The lawsuit specifically challenges the fact that the plan used the actively managed Fidelity Freedom Funds target-date fund suite rather than the index suite. The plaintiffs say the active suite is too “high risk” to be suitable for the plan’s participants. They said it has higher fees than the index suite, and other plan fiduciaries and investors lost faith in the active suite. The plaintiffs lodged similar allegations with respect to the Carillon Eagle Small Cap Growth Fund Class R5 and the T. Rowe Price Mid-Cap Value Fund. They also allege the recordkeeping and administrative costs of the plan were excessive.

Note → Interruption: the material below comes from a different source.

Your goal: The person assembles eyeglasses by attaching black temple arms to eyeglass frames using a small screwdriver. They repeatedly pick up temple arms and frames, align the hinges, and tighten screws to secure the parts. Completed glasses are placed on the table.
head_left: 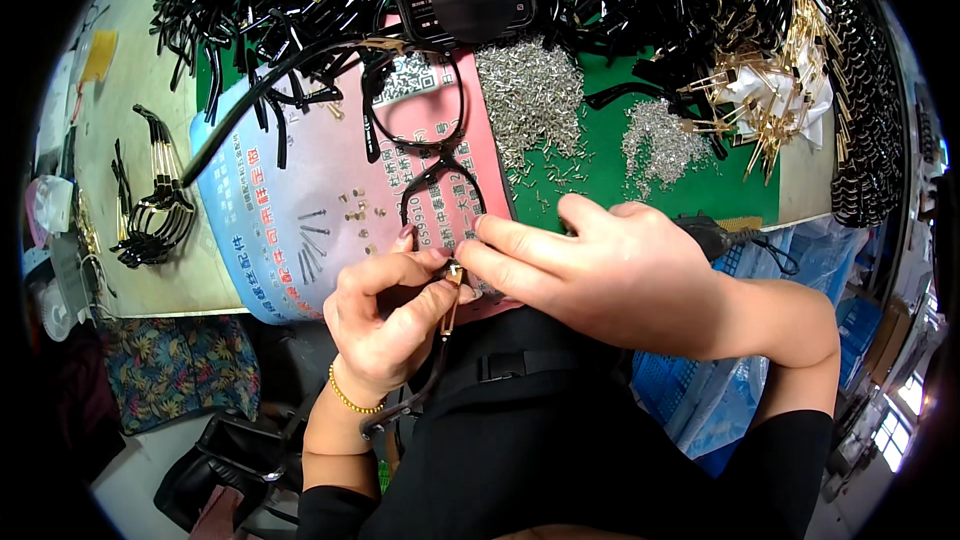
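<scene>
A black eyeglass frame (466, 105) stands over the printed sheet, one temple stretching to the upper left. Close to my body, my left hand (375, 320) pinches a second temple arm (447, 320) near its gold-coloured hinge end. That arm's dark curved tip hangs down past my wrist. From the right, my right hand (620, 265) closes its fingers on the frame's near corner, against the hinge. My right thumb and whatever tiny piece may lie between the fingertips are hidden. Small brass-coloured pieces (358, 215) and several thin metal pins (314, 240) lie left of the frame.
A phone (410, 15) stands at the back among heaped black temples (280, 0). Silver screws form a large pile (535, 105) and a smaller one (660, 145) on the green mat (600, 195). Gold-coloured temple parts (775, 125) lie right; bundled temples (160, 210) left. A dark tool (705, 237) sits beyond my right hand.
</scene>
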`<state>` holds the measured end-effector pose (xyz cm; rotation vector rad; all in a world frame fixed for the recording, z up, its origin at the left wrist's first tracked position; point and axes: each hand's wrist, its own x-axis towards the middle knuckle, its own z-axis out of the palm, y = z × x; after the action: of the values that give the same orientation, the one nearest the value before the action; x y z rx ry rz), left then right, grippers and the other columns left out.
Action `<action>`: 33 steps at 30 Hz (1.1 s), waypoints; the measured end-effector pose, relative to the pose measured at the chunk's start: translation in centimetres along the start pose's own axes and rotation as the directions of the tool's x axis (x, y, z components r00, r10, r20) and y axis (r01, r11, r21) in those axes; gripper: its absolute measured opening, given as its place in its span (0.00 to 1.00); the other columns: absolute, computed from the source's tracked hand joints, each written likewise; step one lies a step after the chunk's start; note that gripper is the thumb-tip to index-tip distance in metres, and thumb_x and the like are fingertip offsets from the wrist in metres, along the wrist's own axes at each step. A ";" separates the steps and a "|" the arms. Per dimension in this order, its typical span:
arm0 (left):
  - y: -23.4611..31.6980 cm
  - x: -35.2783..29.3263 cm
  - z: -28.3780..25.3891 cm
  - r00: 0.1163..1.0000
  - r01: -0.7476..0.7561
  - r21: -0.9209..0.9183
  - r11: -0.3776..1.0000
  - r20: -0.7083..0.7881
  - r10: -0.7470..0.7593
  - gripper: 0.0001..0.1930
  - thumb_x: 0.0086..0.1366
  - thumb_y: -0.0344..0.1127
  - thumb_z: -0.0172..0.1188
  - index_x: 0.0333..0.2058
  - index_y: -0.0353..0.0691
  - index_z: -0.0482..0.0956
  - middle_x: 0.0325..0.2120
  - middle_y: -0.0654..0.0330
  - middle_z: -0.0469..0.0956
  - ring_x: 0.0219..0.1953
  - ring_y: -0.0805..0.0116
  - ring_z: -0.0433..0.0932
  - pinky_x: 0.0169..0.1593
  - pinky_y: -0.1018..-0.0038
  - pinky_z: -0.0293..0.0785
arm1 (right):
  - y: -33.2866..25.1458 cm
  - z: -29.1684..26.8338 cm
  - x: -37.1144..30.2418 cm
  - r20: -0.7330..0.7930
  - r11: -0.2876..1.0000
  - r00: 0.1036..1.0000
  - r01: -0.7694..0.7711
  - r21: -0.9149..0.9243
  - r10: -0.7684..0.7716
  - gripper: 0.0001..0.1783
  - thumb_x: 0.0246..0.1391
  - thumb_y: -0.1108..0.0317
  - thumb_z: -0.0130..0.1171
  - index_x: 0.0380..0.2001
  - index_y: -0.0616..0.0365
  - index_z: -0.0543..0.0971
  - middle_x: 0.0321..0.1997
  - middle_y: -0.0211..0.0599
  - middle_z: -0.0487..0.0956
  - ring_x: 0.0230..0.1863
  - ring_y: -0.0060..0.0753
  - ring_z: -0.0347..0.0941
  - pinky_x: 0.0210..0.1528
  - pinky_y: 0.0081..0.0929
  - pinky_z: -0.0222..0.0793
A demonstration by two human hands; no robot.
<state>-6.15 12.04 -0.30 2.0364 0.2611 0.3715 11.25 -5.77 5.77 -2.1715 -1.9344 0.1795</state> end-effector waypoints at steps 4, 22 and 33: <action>-0.4 0.6 0.4 0.989 -0.139 0.032 0.990 -0.044 0.141 0.15 0.48 0.24 0.79 0.33 0.41 0.83 0.39 0.56 0.76 0.33 0.65 0.84 0.47 0.67 0.86 | 0.2 0.1 -0.1 -0.030 0.997 0.999 0.016 -0.071 -0.019 0.24 0.52 0.61 0.62 0.54 0.49 0.80 0.54 0.24 0.80 0.30 0.26 0.75 0.20 0.17 0.70; -1.1 6.1 -11.3 0.845 0.413 0.654 0.634 -0.535 0.002 0.15 0.64 0.48 0.68 0.37 0.42 0.83 0.26 0.56 0.82 0.30 0.53 0.83 0.34 0.61 0.76 | 2.4 -0.9 -11.0 -0.184 0.647 0.662 -0.570 0.506 0.727 0.10 0.68 0.69 0.57 0.47 0.64 0.76 0.36 0.37 0.76 0.37 0.28 0.71 0.42 0.25 0.69; -6.9 6.4 -25.8 0.987 0.006 0.890 0.457 -0.077 0.138 0.38 0.47 0.65 0.73 0.45 0.38 0.78 0.34 0.52 0.81 0.45 0.49 0.80 0.67 0.47 0.63 | 6.5 0.1 -14.1 -0.453 0.749 0.669 -0.662 -0.004 0.589 0.15 0.59 0.65 0.66 0.46 0.57 0.76 0.41 0.49 0.80 0.40 0.57 0.79 0.40 0.42 0.74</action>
<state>-9.89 38.49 6.05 3.1018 0.5555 0.4863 15.77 -20.43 3.17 -2.6333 -0.9293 -0.3462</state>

According to a motion filed by the plaintiffs in favor of the proposed settlement agreement, the parties in the case have engaged in significant discovery efforts, including the exchange of discovery requests and the production of more than 30,000 pages of documents related to plan administration and the defendants’ alleged conduct. The defendants have taken plaintiffs’ depositions, and the plaintiffs have taken depositions of numerous fact witnesses and sought discovery from third parties. In addition, the parties exchanged expert reports related to issues of liability and damages.

Following mediation sessions, the parties reached an agreement in principle to resolve the action on January 18, 2022, and they have since worked to document the details in a formal settlement agreement. The settlement provides that, in exchange for dismissal of the action and a release of all claims, the defendants will make payment in an aggregate amount of $3.5 million into a qualified settlement fund to be allocated to participants, former participants, beneficiaries and alternate payees of the plan.

According to case documents, the settlement also includes “meaningful non-monetary relief related to the ongoing management and administration of the plan,” though the specific details of this non-monetary relief are yet to be published by the court. In similar settlements, such elements have included agreements to retain an independent fiduciary to oversee a plan’s investment menu and agreements to periodically utilize a request for proposal process to benchmark administrative services and their commensurate fees.